We hurt and disappoint each other far too often. That’s part of being human. That’s why we are urged to “let it go.” Unlike an Amish quilt in which a flaw is deliberately worked into the pattern because only God is perfect, we don’t need to deliberately make mistakes; we can hurt and disappoint others without even trying.
We’ve been told to forgive and forget. Instead of trying to forget , however, we need to learn from our pain as no pain should be wasted. Forgiveness involves disconnecting our emotions from the event so we can come to see what happened through a different set of eyes. Forgiving involves becoming sensitive to the wounds the other carries, as well as seeking to discover the part we may have played in what happened. Every act, every experience seeks to teach us something about what it means to be human, to become less judgmental by refusing to personalize what’s happened. After all, everyone is more than the worst or the best thing they have ever done.
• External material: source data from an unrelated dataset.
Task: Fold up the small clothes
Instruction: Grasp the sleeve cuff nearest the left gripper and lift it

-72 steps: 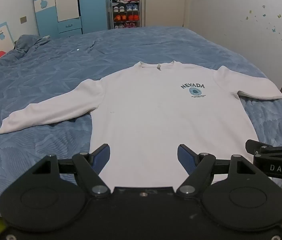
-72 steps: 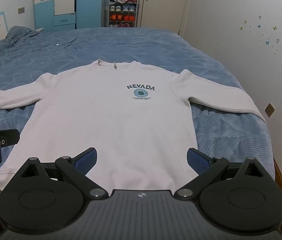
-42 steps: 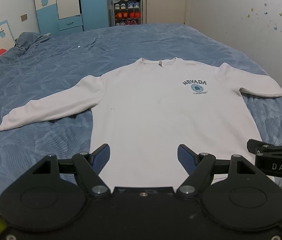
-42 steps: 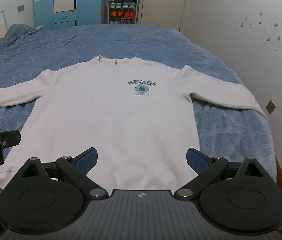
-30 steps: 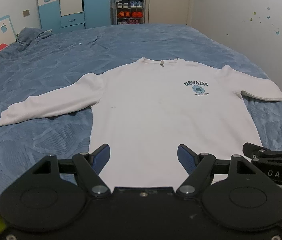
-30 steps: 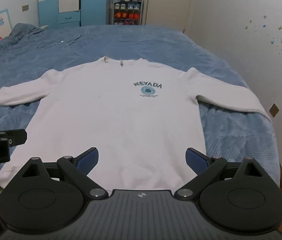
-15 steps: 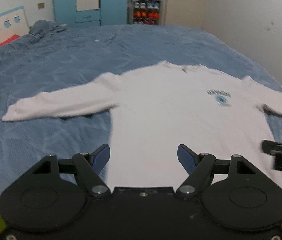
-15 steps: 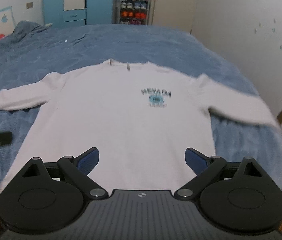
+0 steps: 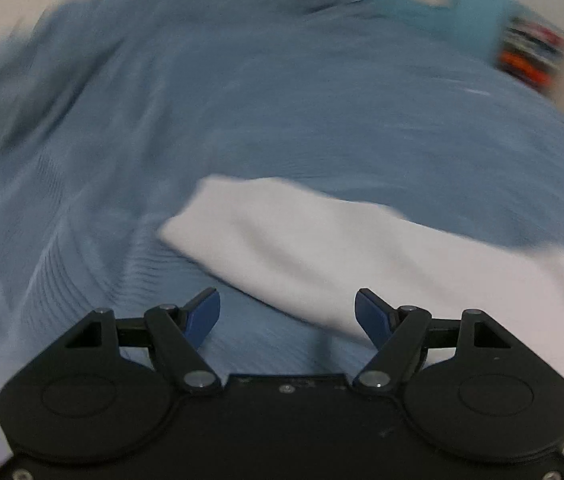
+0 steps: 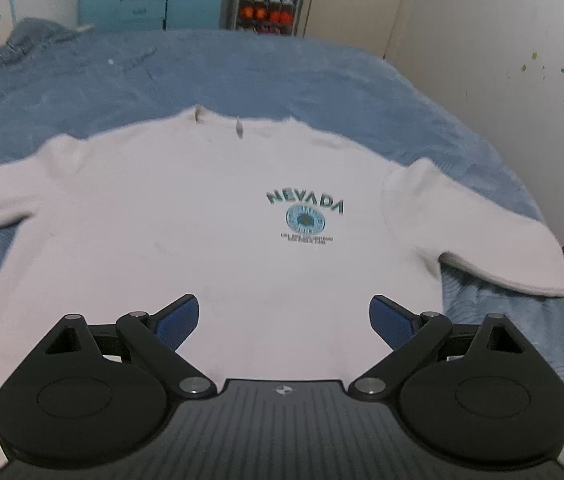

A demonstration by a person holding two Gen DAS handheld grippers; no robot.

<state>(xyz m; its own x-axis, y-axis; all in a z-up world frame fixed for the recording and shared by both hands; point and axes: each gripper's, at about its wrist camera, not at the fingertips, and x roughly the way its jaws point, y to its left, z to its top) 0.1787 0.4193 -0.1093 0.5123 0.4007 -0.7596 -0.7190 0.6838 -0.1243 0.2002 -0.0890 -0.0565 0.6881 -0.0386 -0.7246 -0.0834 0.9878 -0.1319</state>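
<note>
Right wrist view: a white long-sleeved sweatshirt lies flat, front up, on the blue bed, sleeves spread, "NEVADA" printed over a round blue emblem. Above its hem the right gripper hangs with jaws wide apart, empty. Left wrist view, blurred: the left gripper, also spread and empty, faces one sleeve's cuff.
</note>
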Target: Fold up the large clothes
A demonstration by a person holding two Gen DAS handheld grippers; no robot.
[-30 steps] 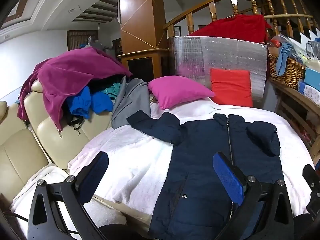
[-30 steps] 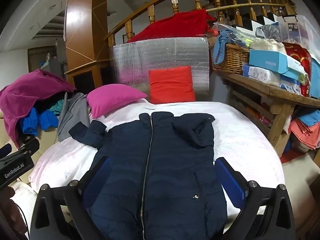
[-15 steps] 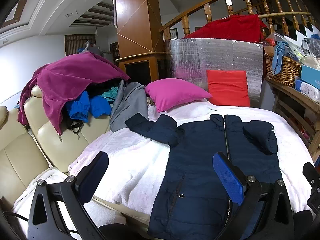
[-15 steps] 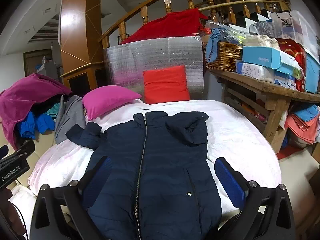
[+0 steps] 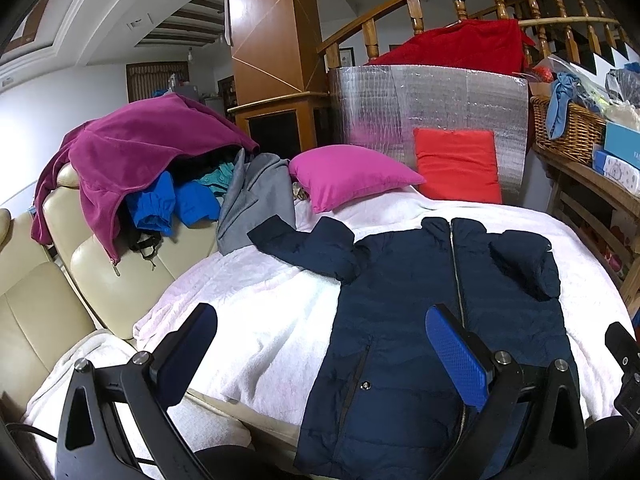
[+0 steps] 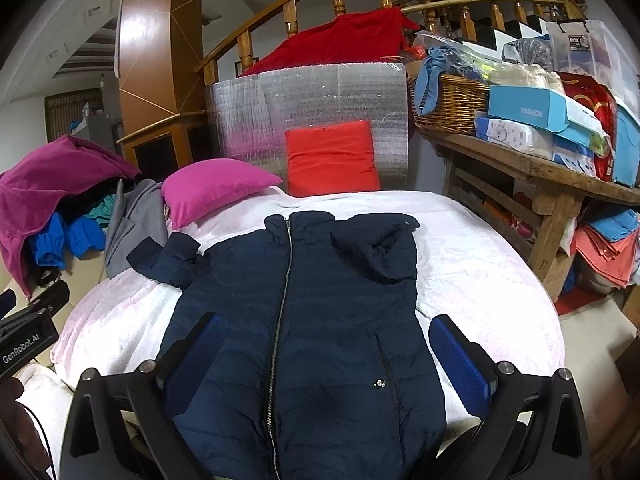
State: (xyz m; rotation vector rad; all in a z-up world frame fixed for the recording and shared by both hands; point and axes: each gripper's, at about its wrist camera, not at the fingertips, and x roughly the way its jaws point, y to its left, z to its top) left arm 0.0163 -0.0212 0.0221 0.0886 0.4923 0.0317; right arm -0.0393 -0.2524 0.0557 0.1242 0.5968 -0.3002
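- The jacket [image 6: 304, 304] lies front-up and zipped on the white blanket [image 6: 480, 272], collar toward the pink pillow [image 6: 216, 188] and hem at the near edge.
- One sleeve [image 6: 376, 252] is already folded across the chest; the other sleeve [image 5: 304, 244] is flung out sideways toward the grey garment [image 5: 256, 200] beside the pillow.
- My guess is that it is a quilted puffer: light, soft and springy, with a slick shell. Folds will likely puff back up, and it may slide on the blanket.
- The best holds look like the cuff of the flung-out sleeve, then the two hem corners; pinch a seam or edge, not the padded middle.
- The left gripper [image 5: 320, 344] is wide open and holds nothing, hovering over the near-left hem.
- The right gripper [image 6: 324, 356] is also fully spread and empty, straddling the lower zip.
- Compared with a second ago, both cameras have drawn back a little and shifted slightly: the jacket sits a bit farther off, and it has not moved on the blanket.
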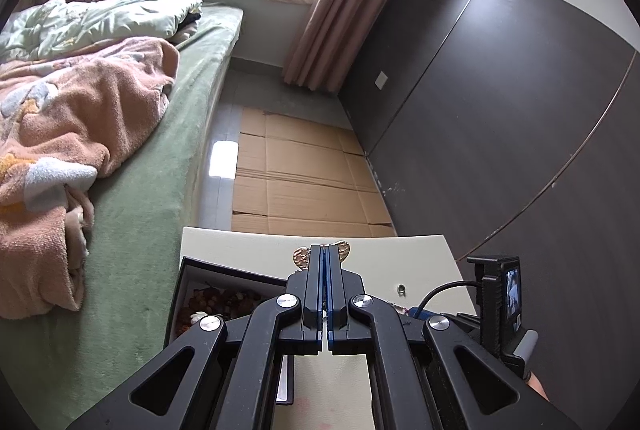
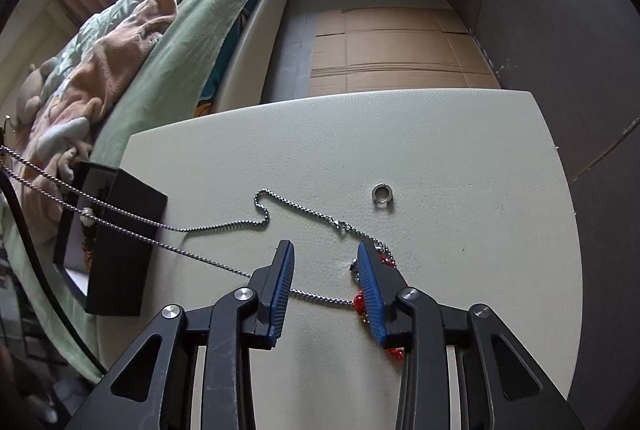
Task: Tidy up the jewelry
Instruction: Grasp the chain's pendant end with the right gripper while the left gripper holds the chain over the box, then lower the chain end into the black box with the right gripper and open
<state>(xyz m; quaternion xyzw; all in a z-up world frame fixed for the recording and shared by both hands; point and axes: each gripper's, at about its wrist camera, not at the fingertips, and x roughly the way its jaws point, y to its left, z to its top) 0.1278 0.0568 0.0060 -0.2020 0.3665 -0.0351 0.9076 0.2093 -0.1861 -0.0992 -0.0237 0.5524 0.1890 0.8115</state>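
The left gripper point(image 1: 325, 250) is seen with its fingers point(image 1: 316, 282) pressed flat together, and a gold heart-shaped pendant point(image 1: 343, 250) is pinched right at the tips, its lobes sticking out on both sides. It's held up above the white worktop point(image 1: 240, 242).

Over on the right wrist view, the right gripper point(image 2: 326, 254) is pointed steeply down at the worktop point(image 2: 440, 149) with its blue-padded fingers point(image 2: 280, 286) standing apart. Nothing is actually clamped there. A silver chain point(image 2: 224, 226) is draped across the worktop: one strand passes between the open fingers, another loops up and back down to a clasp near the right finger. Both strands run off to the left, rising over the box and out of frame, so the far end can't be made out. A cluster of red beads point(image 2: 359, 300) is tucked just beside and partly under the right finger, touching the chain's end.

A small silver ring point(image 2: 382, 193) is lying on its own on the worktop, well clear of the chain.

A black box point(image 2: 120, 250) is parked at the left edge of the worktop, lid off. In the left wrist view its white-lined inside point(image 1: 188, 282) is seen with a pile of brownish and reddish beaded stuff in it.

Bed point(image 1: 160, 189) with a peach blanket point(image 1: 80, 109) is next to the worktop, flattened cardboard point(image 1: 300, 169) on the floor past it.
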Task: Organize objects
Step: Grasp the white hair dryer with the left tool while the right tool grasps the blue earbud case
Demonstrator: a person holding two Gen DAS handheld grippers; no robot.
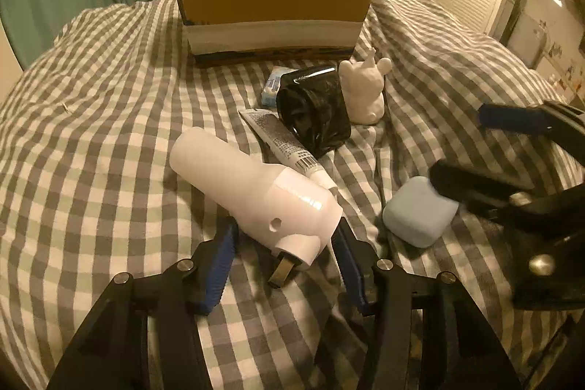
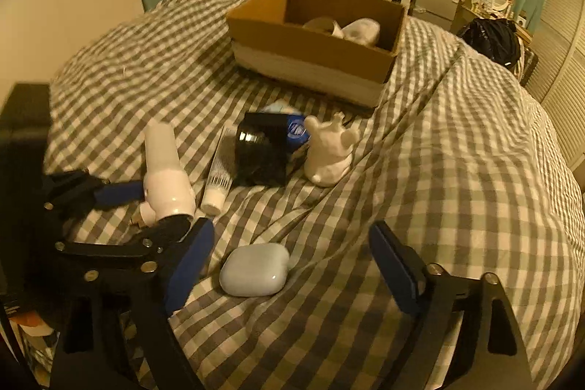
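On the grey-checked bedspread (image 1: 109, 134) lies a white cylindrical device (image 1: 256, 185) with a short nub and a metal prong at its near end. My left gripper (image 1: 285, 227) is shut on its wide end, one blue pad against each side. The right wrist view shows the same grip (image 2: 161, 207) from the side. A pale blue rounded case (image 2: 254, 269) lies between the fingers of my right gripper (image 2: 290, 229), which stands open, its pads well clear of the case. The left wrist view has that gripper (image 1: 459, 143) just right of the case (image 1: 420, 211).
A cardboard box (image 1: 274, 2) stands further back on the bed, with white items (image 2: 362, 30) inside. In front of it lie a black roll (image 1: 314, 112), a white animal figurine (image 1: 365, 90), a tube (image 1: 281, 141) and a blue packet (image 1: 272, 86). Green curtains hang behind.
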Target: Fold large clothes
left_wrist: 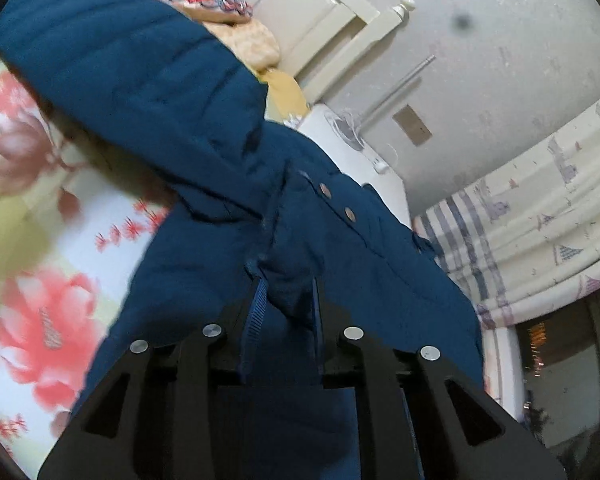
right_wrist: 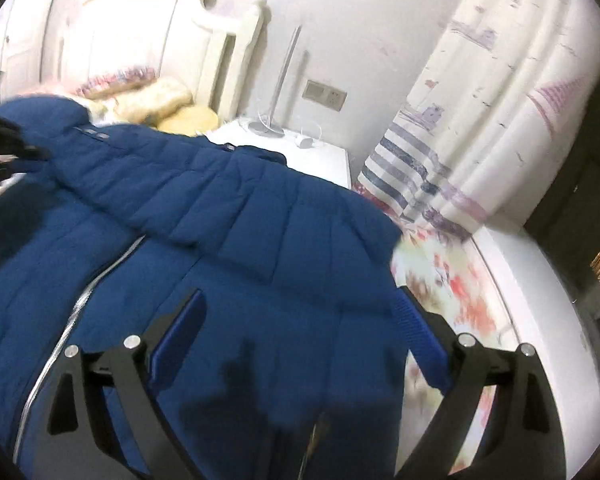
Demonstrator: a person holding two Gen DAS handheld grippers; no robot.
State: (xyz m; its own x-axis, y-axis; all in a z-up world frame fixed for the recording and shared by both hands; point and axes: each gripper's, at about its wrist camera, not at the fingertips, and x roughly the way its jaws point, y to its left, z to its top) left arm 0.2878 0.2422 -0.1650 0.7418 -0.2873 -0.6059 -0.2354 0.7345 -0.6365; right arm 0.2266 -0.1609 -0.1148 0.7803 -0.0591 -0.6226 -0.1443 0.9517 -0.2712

Yes, we can do terrible things to each other. We misunderstand, criticize, judge, and condemn each other. We hold unrealistic expectations. We get caught up in our own fears and selfishness. We become blind to other’s pain or disappointment. In the end, it’s not what the other does that matters, however cruel and thoughtless; it’s the spin we give to their actions or words. We are the ones who wound ourselves by how we interpret and frame what happened. We are the ones who cling to our hurts, massage our pain, re-victimize ourselves by reliving and enlarging what happened. We are the ones who take on another’s criticisms as truth. In the end, the best revenge is simply refusing to give the other power to hurt us by brooding over the past. As one of my counselor’s once told me, “instead of hearing what’s said as criticism, try to hear what’s said as important information the other is giving you about how they feel or think is important. After all, when someone is critical, they are not really saying anything about you, but telling you something about themself.”
Step Nine is the making amends step. Before we can forgive another, we need to forgive ourselves for taking on unnecessary hurts. Step Nine reminds us, just as we hope others will cut us some slack, we need to do the same for them. That’s why all languages have words for saying, “I’m sorry.” The best way to make amends, my granddaughter once observed, is by changing our behavior. “I’m sorry” means little if one keeps doing the same thing over and over.
Ralph Waldo Emerson once wrote, “Finish each day and be done with it. You have done what you could; some blunders and absurdities have crept in. Tomorrow is a new day…begin it serenely and with too high a spirit to be encumbered with the old nonsense.”